Can’t we disagree on things without declaring war or accusing others of declaring war? Can’t we offer alternative perspectives without resorting to hyperbole and demagoguery? Can’t we interact without drawing lines in the sand? We should be able to exchange sincere traditional greetings — including both “Merry Christmas” and “Happy Holidays” — without becoming offended or worrying about offending.
So let me offer some ideas for addressing this conundrum on your campuses. At its core, it requires learning to chill out in December.
- Recognize that not everyone approaches Christmas in the same way. Many Americans do not celebrate Christmas. Others view it as a cultural event, say “Merry Christmas,” and sing Christmas carols without subscribing to Christian theology.
- Don’t try to convince or coerce people into dropping “Merry Christmas.” Christmas is not just a Christian celebration. It’s a thoroughly American cultural holiday in which millions of non-Christians participate.
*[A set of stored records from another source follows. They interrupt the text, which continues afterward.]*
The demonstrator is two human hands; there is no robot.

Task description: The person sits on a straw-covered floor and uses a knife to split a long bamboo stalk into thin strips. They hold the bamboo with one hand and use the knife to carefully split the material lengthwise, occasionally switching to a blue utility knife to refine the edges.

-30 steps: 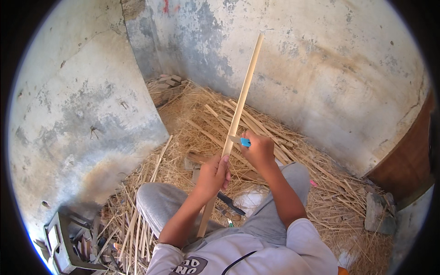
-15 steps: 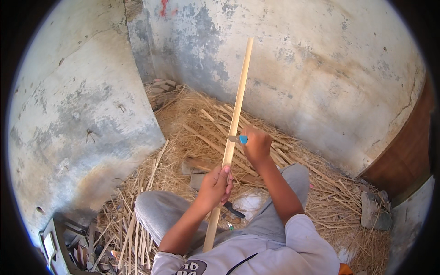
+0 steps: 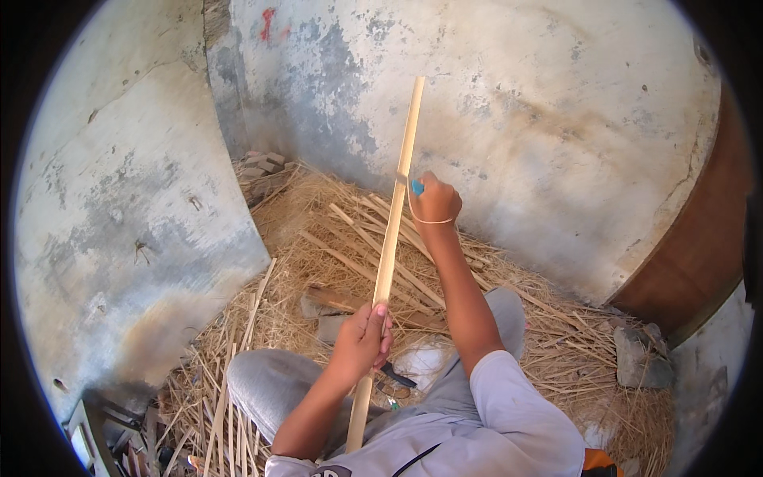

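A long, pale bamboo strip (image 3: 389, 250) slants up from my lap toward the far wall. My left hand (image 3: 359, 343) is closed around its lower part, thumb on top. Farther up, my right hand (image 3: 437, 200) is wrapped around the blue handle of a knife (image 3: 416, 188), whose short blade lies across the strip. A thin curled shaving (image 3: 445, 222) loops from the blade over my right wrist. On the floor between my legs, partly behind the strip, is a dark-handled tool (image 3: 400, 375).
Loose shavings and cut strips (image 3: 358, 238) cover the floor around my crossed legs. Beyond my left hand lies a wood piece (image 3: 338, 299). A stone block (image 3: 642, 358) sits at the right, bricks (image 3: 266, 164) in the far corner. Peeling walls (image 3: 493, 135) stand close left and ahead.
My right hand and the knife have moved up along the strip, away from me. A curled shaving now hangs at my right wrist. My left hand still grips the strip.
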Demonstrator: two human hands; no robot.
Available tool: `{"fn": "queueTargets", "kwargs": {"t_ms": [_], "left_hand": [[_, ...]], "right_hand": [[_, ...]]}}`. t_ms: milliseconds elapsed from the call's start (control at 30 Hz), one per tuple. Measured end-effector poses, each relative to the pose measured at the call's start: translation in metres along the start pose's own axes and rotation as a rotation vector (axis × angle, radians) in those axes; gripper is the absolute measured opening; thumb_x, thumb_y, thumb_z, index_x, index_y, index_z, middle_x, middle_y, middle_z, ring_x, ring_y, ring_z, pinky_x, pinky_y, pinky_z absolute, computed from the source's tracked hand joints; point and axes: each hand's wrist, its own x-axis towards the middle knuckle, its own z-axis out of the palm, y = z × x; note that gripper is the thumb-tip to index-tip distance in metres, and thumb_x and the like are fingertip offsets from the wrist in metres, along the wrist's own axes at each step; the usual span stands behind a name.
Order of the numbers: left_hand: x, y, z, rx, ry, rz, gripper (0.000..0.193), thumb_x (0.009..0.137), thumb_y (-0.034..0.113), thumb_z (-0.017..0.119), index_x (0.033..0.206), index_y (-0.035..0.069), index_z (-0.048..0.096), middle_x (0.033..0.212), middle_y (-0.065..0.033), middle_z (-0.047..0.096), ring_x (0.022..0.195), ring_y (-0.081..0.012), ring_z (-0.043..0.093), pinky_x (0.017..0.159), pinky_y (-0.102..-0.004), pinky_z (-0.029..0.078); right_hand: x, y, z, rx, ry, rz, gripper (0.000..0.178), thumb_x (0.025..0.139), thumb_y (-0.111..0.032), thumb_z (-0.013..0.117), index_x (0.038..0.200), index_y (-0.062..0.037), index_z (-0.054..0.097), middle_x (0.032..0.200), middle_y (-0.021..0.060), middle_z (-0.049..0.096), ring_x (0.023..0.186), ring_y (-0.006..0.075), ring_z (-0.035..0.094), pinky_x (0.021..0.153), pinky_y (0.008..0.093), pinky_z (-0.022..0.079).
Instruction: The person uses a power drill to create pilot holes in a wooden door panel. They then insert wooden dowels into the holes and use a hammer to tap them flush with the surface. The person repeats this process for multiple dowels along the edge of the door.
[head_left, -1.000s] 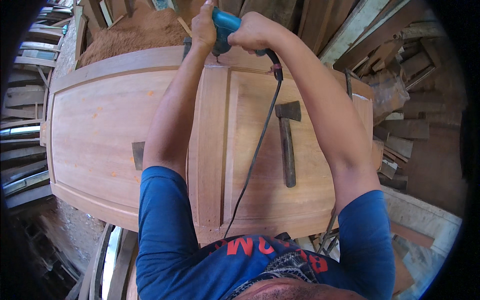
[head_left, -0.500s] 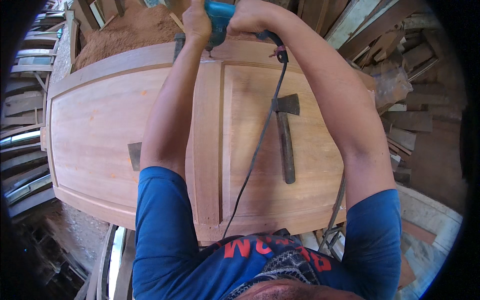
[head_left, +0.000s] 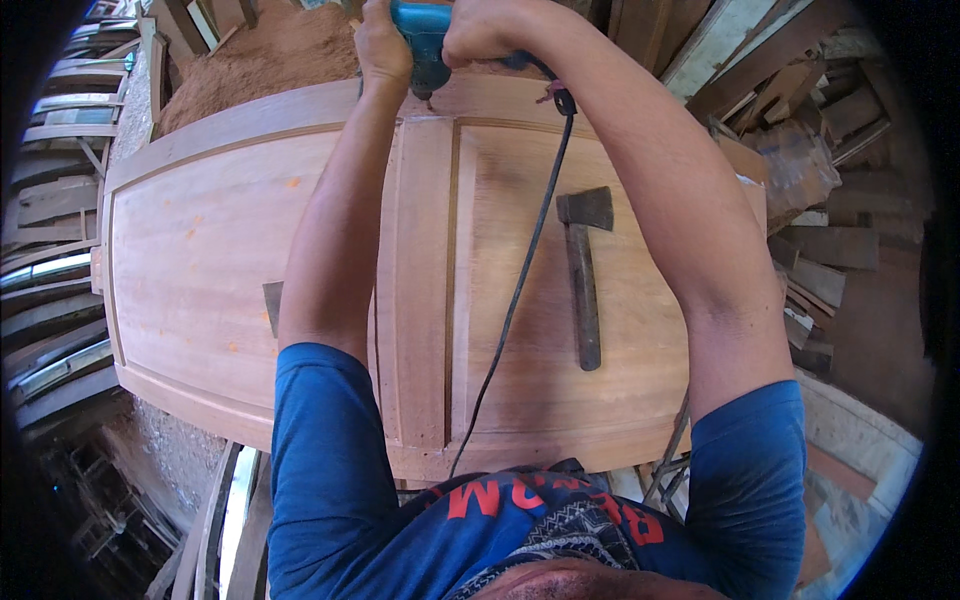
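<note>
At the top of the view, a teal power drill (head_left: 424, 38) points its bit down at the far rail of a pale wooden panelled door (head_left: 420, 260). The bit's tip is at the rail, close to the top of the middle stile; how deep it sits I cannot tell. My left hand (head_left: 385, 52) is closed against the drill's left side. My right hand (head_left: 492, 30) is wrapped round it from the right. The drill's black cord (head_left: 520, 285) runs back over the door toward my body. Right of the cord, a hatchet (head_left: 584, 285) lies flat on the door panel.
A thin metal plate (head_left: 273, 306) shows partly behind my left forearm. Reddish sawdust (head_left: 270, 65) is heaped beyond the door. Stacked wood strips (head_left: 60, 230) line the left; offcuts (head_left: 815, 270) and a clear plastic bag (head_left: 800, 165) lie on the right.
The view has shifted slightly, so the door and hatchet appear a little farther right. Both hands remain on the drill, its bit still at the far rail.
</note>
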Motion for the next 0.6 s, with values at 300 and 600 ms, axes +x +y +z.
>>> {"fn": "queueTargets", "kwargs": {"t_ms": [300,600], "left_hand": [[-0.018,0.008,0.007,0.213,0.051,0.009,0.072,0.1,0.061,0.048,0.119,-0.005,0.068,0.103,-0.0164,0.067,0.099,-0.0261,0.059,0.095,-0.0396,0.044],[-0.022,0.0,0.0,0.114,0.069,-0.02,0.07,0.097,0.064,0.05,0.106,-0.003,0.07,0.098,-0.0093,0.064,0.092,-0.0216,0.057,0.088,-0.0374,0.045]], "right_hand": [[0.003,0.011,0.007,0.047,0.003,-0.005,0.023,0.077,-0.016,0.071,0.077,0.0066,0.073,0.069,0.0172,0.069,0.058,0.027,0.068,0.052,0.0396,0.053],[0.012,0.01,0.018,-0.068,-0.002,-0.04,0.023,0.078,-0.02,0.071,0.077,0.0033,0.074,0.068,0.0163,0.069,0.058,0.0267,0.068,0.053,0.0397,0.054]]}}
And for millions of Americans, wishing “Merry Christmas” is an integral part of expressing and celebrating the holiday season.
- Assume good intentions. Don’t become offended if someone wishes you either “Happy Holidays” or “Merry Christmas.” Or “Happy Hanukkah” or “Happy Kwanzaa.” Recognize that somebody saying “Happy Holidays” or a store putting up a “Happy Holidays” sign is not an insult to Christians any more than saying “Merry Christmas” is an insult to non-Christians.
- Drop the “War on Christmas” rhetoric. It’s inflammatory and divisive. There’s no war. Misguided individual actions, yes. But no war.
- Make a serious effort to respect the various religious traditions that co-exist in our society and on our campuses. But don’t do it merely by some convenient Hanukkah add-on at Christmas-time or by trying to extend the holiday season time frame so that it manages to embrace Ramadan (which began in August this year). At the proper times, let’s all pause to recognize and honor, at least briefly, the important dates of our nation’s varied religious traditions. In the case of Judaism, that would include the High Holy Days of Rosh Hashanah and Yom Kippur, despite the fact that they don’t occur conveniently near Christmas.
So let’s end the December Wars and declare victory –- for all Americans. Even those who seem to enjoy playing the victim and relish being offended are welcome to join the “peace effort.” Our nation would be a far better place if we could find common ground by showing true respect for our diversity, including religious diversity, and recognize that there are many ways of expressing appreciation for that diversity.
That would be a giant step toward becoming a more inclusive society.
I’d like to hear your thoughts about Season’s Greetings.